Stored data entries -
###

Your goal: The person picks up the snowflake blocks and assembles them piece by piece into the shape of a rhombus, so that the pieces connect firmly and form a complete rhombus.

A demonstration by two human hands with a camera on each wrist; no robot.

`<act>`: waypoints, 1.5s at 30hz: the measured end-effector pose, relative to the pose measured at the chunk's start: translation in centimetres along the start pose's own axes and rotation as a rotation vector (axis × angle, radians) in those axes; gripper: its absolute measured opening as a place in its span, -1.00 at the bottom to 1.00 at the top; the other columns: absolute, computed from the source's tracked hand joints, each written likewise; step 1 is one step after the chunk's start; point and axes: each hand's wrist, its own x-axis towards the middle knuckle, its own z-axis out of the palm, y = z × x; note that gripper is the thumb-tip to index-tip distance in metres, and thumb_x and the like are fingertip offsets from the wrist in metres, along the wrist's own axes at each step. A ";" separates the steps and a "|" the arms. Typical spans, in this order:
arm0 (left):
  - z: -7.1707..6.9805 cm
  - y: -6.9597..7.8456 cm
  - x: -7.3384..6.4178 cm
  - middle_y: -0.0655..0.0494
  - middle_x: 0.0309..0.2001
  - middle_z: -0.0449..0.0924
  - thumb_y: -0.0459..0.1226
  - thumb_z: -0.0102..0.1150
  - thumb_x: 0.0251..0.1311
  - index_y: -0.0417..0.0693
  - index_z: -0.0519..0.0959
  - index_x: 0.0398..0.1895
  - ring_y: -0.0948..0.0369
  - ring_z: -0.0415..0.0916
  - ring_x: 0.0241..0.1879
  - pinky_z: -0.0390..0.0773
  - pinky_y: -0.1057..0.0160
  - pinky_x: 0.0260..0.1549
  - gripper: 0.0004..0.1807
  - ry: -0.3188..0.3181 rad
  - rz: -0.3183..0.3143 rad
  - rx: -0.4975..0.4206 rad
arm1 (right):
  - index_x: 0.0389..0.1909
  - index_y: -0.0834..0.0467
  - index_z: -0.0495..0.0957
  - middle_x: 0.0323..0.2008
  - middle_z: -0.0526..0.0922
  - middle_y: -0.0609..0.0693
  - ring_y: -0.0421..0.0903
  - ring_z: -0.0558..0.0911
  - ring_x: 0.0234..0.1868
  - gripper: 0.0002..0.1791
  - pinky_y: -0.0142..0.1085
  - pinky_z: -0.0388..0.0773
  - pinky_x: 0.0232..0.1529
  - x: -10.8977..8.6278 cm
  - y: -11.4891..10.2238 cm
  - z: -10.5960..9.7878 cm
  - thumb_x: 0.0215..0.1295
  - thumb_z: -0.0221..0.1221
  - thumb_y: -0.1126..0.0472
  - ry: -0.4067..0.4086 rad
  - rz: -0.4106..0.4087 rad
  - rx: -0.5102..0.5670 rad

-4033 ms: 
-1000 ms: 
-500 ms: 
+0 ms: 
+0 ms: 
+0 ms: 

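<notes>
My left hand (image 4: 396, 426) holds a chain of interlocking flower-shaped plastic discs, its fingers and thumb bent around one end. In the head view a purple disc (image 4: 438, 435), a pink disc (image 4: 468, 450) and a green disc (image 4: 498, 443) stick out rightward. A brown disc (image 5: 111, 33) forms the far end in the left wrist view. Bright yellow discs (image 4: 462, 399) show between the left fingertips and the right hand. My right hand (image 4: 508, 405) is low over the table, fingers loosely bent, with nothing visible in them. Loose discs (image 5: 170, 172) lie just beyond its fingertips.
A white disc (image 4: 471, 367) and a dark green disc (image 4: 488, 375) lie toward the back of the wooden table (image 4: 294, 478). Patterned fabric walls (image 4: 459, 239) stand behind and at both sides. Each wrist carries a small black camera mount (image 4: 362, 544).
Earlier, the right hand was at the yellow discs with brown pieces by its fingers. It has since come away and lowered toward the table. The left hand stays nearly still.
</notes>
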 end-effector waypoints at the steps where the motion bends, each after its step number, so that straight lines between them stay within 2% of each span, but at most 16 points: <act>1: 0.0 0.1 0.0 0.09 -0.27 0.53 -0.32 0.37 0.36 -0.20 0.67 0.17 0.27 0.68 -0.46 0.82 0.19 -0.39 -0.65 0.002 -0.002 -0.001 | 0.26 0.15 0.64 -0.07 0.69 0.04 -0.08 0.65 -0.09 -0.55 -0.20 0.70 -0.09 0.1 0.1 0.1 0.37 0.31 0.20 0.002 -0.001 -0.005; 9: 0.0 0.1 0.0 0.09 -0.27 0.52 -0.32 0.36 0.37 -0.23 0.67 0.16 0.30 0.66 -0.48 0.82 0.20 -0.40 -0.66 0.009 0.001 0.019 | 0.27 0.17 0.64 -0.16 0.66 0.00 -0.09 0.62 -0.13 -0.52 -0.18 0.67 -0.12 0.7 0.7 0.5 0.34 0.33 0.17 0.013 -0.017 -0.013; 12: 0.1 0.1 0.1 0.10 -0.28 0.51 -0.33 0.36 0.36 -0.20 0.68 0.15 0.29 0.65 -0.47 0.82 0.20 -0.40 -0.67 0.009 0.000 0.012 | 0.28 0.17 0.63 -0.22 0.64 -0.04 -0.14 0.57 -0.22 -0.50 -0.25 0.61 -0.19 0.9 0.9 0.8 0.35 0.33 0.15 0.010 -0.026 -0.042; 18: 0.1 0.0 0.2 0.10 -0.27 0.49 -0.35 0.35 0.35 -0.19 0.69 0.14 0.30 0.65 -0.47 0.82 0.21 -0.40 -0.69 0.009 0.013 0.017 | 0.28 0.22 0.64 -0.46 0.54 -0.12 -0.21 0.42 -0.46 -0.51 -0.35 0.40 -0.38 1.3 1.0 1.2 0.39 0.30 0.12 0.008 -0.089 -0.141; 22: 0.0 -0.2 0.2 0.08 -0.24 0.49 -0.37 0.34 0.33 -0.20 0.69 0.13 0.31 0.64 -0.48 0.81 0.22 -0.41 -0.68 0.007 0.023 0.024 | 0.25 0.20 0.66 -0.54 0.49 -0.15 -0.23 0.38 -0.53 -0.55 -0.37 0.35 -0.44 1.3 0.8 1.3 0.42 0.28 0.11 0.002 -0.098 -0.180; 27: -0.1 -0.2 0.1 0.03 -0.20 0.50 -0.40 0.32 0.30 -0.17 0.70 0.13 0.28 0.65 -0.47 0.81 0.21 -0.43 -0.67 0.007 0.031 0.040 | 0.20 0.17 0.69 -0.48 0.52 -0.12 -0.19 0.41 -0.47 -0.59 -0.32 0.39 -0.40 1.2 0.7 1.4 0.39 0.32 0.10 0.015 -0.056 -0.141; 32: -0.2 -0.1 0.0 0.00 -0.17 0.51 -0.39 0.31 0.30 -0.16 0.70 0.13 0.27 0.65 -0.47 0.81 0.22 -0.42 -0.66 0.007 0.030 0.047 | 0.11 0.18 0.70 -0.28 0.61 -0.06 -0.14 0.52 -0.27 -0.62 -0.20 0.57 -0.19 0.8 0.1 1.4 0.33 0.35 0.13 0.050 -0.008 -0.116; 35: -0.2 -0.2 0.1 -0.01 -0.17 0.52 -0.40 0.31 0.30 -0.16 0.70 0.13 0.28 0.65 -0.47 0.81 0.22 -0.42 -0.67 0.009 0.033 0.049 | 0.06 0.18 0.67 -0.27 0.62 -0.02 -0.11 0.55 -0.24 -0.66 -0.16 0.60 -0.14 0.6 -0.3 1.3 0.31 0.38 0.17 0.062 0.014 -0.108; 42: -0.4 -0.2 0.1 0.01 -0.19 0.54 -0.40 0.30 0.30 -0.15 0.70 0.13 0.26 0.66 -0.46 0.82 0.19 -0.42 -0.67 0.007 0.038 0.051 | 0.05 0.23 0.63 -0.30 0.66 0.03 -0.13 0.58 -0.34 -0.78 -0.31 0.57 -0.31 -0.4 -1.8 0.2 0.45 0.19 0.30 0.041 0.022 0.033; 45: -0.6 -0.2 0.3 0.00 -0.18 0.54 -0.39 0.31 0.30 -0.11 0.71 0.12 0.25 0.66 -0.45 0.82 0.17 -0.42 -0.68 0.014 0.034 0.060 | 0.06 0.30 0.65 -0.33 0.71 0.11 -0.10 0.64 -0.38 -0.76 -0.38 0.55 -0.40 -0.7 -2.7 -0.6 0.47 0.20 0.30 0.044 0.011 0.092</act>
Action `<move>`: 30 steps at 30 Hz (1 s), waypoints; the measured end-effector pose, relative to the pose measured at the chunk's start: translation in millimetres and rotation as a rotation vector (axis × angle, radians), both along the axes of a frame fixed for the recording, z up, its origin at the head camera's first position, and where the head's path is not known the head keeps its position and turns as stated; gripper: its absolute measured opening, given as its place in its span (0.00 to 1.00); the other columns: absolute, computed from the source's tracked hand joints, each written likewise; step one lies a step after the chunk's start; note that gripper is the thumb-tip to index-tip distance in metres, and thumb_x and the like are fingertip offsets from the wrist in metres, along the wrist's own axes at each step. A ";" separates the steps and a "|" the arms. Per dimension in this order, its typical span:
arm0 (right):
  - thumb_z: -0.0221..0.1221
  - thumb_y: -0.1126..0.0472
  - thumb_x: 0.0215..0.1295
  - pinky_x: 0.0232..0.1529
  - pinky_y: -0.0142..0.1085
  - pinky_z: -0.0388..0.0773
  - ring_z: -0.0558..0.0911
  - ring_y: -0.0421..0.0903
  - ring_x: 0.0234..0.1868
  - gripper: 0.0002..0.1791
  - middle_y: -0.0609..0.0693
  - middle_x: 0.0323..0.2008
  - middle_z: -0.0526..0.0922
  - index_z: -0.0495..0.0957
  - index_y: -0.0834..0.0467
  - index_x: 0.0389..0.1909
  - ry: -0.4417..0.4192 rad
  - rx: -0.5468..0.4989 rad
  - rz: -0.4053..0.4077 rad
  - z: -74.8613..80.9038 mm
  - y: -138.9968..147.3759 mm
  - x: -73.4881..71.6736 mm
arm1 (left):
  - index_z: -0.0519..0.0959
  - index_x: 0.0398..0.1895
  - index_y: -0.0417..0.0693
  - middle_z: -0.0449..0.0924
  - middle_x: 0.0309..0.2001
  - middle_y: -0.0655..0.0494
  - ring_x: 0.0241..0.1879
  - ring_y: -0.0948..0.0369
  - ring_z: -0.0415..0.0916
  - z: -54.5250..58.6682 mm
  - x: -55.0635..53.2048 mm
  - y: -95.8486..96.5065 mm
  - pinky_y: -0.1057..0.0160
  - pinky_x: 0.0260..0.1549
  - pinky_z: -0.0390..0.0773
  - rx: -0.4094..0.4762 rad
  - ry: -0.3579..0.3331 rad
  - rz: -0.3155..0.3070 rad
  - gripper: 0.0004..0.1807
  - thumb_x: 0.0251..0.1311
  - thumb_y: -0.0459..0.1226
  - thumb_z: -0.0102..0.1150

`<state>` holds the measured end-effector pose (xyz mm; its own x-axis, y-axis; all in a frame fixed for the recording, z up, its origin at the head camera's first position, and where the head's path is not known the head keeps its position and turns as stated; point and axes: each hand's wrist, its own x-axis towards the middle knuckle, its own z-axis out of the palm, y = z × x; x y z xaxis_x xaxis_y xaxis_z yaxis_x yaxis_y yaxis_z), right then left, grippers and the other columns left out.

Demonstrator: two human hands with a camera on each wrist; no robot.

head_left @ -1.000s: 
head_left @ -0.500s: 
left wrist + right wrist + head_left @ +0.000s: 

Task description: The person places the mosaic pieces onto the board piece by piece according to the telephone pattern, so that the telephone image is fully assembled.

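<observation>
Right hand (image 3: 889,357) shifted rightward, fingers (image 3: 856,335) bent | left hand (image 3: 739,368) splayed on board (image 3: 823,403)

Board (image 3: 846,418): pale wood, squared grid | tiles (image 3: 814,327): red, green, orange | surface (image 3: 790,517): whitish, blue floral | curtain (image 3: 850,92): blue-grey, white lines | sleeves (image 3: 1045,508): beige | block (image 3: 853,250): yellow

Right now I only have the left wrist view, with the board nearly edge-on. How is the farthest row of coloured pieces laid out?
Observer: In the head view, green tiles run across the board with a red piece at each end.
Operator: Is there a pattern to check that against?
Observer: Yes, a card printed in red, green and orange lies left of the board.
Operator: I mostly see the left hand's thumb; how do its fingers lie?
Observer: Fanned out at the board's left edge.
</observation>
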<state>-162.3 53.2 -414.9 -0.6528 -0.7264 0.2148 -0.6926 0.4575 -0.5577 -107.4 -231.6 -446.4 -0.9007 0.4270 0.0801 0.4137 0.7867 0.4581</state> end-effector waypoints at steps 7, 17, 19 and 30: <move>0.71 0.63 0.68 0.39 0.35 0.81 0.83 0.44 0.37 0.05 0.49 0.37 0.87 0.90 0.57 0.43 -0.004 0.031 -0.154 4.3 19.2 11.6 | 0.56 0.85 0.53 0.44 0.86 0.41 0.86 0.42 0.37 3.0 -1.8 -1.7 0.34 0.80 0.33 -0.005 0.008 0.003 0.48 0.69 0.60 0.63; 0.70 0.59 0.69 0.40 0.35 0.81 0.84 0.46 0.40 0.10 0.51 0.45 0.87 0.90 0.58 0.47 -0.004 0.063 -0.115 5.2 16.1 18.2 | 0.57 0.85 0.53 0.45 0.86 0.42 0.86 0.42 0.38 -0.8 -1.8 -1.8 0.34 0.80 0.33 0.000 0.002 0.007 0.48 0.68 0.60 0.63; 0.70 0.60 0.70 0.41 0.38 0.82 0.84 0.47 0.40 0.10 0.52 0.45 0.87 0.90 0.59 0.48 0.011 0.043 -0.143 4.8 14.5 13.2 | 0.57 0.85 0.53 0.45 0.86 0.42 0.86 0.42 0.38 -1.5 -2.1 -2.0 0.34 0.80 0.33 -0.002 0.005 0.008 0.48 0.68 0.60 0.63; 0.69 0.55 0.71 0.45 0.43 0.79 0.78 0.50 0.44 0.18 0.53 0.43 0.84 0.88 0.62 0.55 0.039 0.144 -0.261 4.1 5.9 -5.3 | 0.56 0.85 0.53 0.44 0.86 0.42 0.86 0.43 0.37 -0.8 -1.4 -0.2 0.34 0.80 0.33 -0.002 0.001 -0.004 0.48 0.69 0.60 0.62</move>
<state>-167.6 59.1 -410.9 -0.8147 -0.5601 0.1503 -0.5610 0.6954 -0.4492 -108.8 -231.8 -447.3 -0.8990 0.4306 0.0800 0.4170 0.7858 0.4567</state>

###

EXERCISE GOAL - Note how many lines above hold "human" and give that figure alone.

ANSWER - 2